Depois de lida a proposta, parece-me um OE resignado, apesar da redução dos défices nominal e estrutural. Do lado dos impostos, é mais do mesmo, quer dizer mais uns pozinhos de impostos e taxas, se possível, dissimulados, mais focos de instabilidade tributária que minam a confiança dos agentes económicos, “revogação de revogações” (sobretaxa do IRS). Aqui se constata o disparate de se ter reduzido a taxa do IVA sobre a restauração, impedindo o cumprimento pleno da eliminação da sobretaxa do IRS. Com que sentido social? Um “pormenor”: este ano não é apresentada a previsão dos impostos um a um. Porque será?
Do lado da despesa (com excepção de algumas boas iniciativas de simplificação administrativa) não se vê o efeito de nenhuma reforma estrutural. Continua tudo numa boa. E com optimismo. Por exemplo, como poupar 122 M€ na regra “2 por 1” de diminuição do emprego público, depois da reintrodução das 35 horas e sabendo-se que, na maioria, a saída conduz a um aumento do lado das pensões (CGA)?
A redução do défice em 0,8 pontos percentuais deve-se inteiramente a dois factores: aos estabilizadores automáticos (com a previsão de 1,5% de aumento do PIB real e de uma exagerada inflação de 1,5%), por via do aumento da receita tributária e diminuição do desemprego; e a “outros efeitos” que são o enorme valor dos dividendos do Banco de Portugal (305 M€) e uma possível recuperação da garantia do BPP (450 M€).
Um ponto que aplaudo é o do inadiável aumento de pensões. Mas é questionável não abranger as pensões não contributivas ou reduzidamente contributivas (pensão social e rural) e as pensões mínimas do regime geral. Diz o Governo que agora não são aumentadas nos tais 10 euros em Agosto (curioso mês para aumentos, antes das eleições autárquicas…) porque já tiveram acréscimos nos últimos 5 anos, ao contrário de todas as outras que foram congeladas. É um bom raciocínio aritmético, mas não é uma boa conclusão social.
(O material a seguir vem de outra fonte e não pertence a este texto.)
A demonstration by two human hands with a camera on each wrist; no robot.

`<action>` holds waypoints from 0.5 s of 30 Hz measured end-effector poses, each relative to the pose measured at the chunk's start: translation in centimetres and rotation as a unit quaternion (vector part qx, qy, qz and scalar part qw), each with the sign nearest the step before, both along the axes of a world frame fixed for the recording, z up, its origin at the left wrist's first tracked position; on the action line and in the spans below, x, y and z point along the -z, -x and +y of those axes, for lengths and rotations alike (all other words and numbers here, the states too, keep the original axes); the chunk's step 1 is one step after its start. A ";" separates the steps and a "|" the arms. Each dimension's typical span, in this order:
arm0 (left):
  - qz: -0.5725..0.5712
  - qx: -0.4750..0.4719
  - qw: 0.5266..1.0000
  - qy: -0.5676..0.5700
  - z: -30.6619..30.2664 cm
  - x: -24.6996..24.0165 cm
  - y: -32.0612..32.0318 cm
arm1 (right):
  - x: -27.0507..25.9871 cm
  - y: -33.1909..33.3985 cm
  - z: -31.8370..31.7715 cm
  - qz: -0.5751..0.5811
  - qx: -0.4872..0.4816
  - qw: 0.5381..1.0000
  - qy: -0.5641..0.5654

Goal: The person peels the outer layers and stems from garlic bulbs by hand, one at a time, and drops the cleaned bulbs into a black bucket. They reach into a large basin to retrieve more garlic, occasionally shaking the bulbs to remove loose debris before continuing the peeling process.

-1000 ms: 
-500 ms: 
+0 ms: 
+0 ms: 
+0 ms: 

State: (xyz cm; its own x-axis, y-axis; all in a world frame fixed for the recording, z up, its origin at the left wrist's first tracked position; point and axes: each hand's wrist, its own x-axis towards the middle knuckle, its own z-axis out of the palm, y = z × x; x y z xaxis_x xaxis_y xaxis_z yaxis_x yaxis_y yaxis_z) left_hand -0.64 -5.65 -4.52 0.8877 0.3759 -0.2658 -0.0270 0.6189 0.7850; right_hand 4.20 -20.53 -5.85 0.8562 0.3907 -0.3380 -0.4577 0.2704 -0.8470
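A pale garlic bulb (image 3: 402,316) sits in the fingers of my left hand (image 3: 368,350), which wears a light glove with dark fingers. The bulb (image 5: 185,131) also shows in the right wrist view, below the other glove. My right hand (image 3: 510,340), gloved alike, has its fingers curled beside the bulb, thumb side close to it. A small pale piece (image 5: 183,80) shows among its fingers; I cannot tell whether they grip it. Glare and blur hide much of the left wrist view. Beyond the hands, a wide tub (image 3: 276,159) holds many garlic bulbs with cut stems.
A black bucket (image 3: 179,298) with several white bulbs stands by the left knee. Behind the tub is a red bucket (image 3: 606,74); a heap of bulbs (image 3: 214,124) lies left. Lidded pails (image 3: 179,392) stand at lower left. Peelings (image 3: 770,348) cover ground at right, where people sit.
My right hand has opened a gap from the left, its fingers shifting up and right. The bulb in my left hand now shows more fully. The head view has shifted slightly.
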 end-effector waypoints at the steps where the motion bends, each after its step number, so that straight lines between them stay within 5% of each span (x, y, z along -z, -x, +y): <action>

Afinal estamos a falar de prestações que, mesmo com os aumentos já verificados, se limitam a 202,34€/mês (pensão social, que tem condição de recursos) 242,79€ (rurais) e regime geral (263€) que poderiam ser sujeitos também a uma condição de meios. Lá está, voltamos às escolhas políticas: a redução do IVA da restauração (350 M€/ano) a limitar o aumento das pensões, desta forma tão pouco de “esquerda” …
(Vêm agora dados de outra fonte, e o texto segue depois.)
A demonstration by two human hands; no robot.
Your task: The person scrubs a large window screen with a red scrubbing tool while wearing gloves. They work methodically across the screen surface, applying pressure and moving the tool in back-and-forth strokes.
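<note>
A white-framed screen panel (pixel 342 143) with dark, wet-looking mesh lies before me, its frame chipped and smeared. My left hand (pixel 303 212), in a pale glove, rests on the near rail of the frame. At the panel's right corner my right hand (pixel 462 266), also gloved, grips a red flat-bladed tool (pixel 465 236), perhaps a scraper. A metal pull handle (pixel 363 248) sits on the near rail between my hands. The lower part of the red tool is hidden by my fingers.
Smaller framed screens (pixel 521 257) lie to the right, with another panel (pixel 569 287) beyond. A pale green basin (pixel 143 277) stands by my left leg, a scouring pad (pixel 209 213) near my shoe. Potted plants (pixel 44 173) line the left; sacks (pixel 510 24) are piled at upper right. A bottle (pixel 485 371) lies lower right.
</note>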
Positivo é o alargamento aos 2º e 3º de vida das crianças do abono de família mais elevado que já existe nos primeiros 12 meses. Está também prevista uma nova prestação social única para deficientes, cuja ideia é meritória e simplificadora. Todavia, o modo como tal é anunciado no OE é, em bom português, intragável. Vejamos: “a configuração da nova prestação de deficiência materializar-se-á de forma a permitir uma integração de diferentes objectivos na arquitectura actual do sistema, tendo por referência a Lei de Bases, através de uma componente base, inspirada num princípio de cidadania, associada à compensação de encargos não específicos que derivam da condição de pessoa com deficiência ou incapacidade e de um complemento, que visa o reforço do princípio de solidariedade, enquanto elemento chave da cidadania[…]”. Percebido?